A Letter to the People of India from a Kashmiri
It is indeed with intense pain that I am writing this letter to you.
I am writing to share with you one incident among many others, the immense suffering that was inflicted on us by the so-called protectors (army men). Twenty-six years ago, on 23rd February 1991, the men in uniform cordoned off Kunan Poshpora, a remote village in the Kupwara district, at night.
Men in uniform assembled men at different places and then robustly entered homes. They shamelessly gang-raped 30 to 40 women in the age group of 15 to 80 years. Even after this gruesome incident, the government has not taken any action against the criminals in uniform. It is extremely ironic that on one hand, you believe that J&K is an integral part of India, but on the other hand, so many of you never seem to be bothered about our worries and pains.
When Nirbhaya was raped, so many of you hit the streets and demanded strict action against the perpetrators, something I and many other Kashmiris wholeheartedly supported, but how unfortunate it is that till date, there has been no mass movement to heal our pain, the pain of the brutal assault done by men in uniform at Kunan Poshpora.

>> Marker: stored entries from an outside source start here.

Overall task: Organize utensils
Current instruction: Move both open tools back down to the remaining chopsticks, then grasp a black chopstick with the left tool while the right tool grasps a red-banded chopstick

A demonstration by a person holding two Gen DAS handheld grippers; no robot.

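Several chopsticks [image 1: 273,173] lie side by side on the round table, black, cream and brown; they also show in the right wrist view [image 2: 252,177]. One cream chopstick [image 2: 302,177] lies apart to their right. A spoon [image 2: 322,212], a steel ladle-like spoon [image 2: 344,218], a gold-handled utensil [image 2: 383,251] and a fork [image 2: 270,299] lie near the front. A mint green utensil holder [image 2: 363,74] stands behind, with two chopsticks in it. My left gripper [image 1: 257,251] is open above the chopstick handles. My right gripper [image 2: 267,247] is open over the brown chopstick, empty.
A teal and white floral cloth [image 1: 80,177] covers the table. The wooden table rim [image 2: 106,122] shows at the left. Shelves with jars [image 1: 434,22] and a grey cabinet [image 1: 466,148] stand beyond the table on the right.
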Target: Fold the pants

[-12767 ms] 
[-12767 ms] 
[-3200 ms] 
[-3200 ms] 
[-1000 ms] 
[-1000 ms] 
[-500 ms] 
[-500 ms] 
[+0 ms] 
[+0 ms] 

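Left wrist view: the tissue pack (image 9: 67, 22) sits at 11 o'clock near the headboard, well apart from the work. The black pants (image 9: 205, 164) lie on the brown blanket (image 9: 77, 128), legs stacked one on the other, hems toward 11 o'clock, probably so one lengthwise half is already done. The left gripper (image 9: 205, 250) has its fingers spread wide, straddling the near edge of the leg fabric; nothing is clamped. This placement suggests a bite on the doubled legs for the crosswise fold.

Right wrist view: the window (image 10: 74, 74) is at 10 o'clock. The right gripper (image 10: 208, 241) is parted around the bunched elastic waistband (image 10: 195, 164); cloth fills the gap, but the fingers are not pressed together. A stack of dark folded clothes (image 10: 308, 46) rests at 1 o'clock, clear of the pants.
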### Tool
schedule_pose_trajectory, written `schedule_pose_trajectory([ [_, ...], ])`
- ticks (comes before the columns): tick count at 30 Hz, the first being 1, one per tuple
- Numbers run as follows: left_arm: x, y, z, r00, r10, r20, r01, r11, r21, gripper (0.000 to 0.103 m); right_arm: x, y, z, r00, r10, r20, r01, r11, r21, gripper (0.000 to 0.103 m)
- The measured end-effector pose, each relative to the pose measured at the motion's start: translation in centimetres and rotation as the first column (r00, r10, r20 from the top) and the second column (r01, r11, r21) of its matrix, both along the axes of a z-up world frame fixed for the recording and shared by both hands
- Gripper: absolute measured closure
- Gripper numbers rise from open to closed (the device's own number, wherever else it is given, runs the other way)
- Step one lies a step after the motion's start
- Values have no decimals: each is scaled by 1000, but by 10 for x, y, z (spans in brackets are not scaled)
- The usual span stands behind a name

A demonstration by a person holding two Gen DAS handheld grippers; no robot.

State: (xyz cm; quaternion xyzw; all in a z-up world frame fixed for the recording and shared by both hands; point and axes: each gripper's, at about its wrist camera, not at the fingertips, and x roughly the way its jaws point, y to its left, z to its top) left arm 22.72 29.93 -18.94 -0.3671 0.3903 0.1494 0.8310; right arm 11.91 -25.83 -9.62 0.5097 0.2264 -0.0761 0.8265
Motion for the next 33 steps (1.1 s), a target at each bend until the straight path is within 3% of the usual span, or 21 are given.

Syed Mohammad Yasin, the then Deputy Commissioner of the Kupwara district, said, “The incident was shocking. I must say I felt ashamed while recording the victims’ statements. A woman told me that she was kept under jackboots by the army men while her daughter and daughter-in-law were being gang-raped.” While describing the incident, one of the male members of a victim’s family said, “When I returned home in the morning, what I found is really indescribable. My old aged mother, wife, two sister-in-laws, daughter-in-law, aunts and cousins had all been gang-raped.”
It is pertinent to mention here that the criminals in uniform did not even spare eighty-year-old women. I am deeply distressed by the silence of the common people of India over the injustice done to the Kashmiri people. A common Kashmiri questions the common Indian. Are Kashmiri girls who were raped that ill-fated night any less of rape victims than Nirbhaya? If not, then, why are you not as vocal about them? It is really a matter of sorrow that the Nirbhayas of Kashmir are still waiting for justice. What I am going to say to you may not be very pleasant but I must say that today, a common Kashmiri doubts even the common people of India because of your indifferent attitude towards us.
My motive behind writing this letter is to tell you all that injustice is injustice. Injustice done to Kashmiri Pandits and pro-India Kashmiri Muslims by separatist militants (which I also do condemn and I seek justice for those victims too) is in no way different from this injustice. One shouldn’t be selective in condemning injustice. I still feel that the common people of India will certainly understand the sufferings of the Kashmiri people as we all have suffered government inefficiency and apathy, so very typical of government functionaries in South Asia.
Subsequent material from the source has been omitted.